═════ DATASET CONTENT

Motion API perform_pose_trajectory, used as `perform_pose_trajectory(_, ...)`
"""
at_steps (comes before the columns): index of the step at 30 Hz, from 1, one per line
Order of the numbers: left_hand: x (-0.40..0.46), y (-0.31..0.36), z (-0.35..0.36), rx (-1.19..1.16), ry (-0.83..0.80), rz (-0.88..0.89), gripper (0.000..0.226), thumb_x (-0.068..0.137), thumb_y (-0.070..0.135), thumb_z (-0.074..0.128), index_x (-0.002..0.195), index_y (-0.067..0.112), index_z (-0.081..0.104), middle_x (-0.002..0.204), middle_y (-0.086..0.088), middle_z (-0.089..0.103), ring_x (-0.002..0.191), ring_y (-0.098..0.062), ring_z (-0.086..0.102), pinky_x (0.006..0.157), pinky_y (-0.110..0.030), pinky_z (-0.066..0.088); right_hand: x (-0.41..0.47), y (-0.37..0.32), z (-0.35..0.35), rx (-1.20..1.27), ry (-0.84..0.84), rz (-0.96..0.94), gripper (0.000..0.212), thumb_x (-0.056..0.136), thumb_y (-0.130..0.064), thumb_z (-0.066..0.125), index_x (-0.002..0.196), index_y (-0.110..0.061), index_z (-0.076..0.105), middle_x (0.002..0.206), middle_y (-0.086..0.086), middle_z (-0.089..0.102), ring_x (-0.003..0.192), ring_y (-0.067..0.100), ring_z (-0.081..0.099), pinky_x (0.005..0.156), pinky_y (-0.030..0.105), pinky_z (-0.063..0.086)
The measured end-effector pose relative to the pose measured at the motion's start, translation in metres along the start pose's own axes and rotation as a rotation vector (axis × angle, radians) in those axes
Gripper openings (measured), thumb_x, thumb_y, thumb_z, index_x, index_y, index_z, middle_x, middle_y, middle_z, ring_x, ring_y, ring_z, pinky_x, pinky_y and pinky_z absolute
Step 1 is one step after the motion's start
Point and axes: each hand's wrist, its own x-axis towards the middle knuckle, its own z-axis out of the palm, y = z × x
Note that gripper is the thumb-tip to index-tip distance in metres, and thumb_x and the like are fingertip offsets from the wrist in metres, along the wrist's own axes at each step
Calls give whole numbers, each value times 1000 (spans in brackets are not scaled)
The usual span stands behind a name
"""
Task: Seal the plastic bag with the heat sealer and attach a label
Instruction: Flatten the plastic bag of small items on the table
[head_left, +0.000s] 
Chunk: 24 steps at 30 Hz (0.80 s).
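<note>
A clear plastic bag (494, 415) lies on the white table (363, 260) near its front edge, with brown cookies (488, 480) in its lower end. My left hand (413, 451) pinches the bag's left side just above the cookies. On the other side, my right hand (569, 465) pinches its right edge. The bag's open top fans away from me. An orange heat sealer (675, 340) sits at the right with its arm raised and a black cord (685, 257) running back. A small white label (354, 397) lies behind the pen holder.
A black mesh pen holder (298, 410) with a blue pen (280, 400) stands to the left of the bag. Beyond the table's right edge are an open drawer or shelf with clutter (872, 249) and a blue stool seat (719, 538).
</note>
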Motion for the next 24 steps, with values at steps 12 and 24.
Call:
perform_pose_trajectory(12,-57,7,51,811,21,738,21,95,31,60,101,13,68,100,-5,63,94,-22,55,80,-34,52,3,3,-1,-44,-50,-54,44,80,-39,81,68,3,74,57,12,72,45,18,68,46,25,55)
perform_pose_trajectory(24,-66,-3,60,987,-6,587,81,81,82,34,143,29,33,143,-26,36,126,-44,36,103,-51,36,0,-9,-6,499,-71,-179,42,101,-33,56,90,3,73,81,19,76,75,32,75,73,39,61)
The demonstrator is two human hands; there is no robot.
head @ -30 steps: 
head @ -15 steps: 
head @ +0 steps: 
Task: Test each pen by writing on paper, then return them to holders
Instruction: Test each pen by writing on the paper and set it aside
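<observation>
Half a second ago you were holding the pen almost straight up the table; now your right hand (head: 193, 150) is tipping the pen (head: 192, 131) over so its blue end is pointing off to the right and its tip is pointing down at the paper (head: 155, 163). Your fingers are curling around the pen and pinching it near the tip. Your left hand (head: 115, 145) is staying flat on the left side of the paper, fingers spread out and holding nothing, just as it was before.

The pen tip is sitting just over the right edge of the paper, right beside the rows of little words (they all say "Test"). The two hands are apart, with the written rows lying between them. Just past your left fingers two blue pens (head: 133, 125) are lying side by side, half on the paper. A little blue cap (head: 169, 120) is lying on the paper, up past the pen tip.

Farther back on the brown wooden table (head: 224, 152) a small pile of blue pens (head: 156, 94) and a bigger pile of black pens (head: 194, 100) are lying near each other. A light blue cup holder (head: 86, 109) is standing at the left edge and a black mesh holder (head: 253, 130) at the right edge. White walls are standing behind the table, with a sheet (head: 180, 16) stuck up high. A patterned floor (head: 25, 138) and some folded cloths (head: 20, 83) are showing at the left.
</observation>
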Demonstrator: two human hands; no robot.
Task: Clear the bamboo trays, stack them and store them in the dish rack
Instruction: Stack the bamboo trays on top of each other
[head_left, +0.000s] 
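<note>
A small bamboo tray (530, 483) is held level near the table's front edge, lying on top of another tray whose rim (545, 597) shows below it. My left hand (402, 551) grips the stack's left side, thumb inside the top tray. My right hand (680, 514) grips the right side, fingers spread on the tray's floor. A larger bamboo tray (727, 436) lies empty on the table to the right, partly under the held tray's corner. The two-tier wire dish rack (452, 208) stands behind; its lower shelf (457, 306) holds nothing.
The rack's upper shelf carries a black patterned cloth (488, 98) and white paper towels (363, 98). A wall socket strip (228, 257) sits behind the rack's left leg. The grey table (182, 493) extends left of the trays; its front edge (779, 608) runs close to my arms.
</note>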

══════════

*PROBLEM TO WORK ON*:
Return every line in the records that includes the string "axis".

*ANSWER AREA*:
The measured end-effector pose relative to the pose measured at the motion's start, translation in metres along the start pose's own axes and rotation as a rotation vector (axis × angle, radians) in those axes
Point and axes: each hand's wrist, its own x-axis towards the middle knuckle, its own z-axis out of the palm, y = z × x

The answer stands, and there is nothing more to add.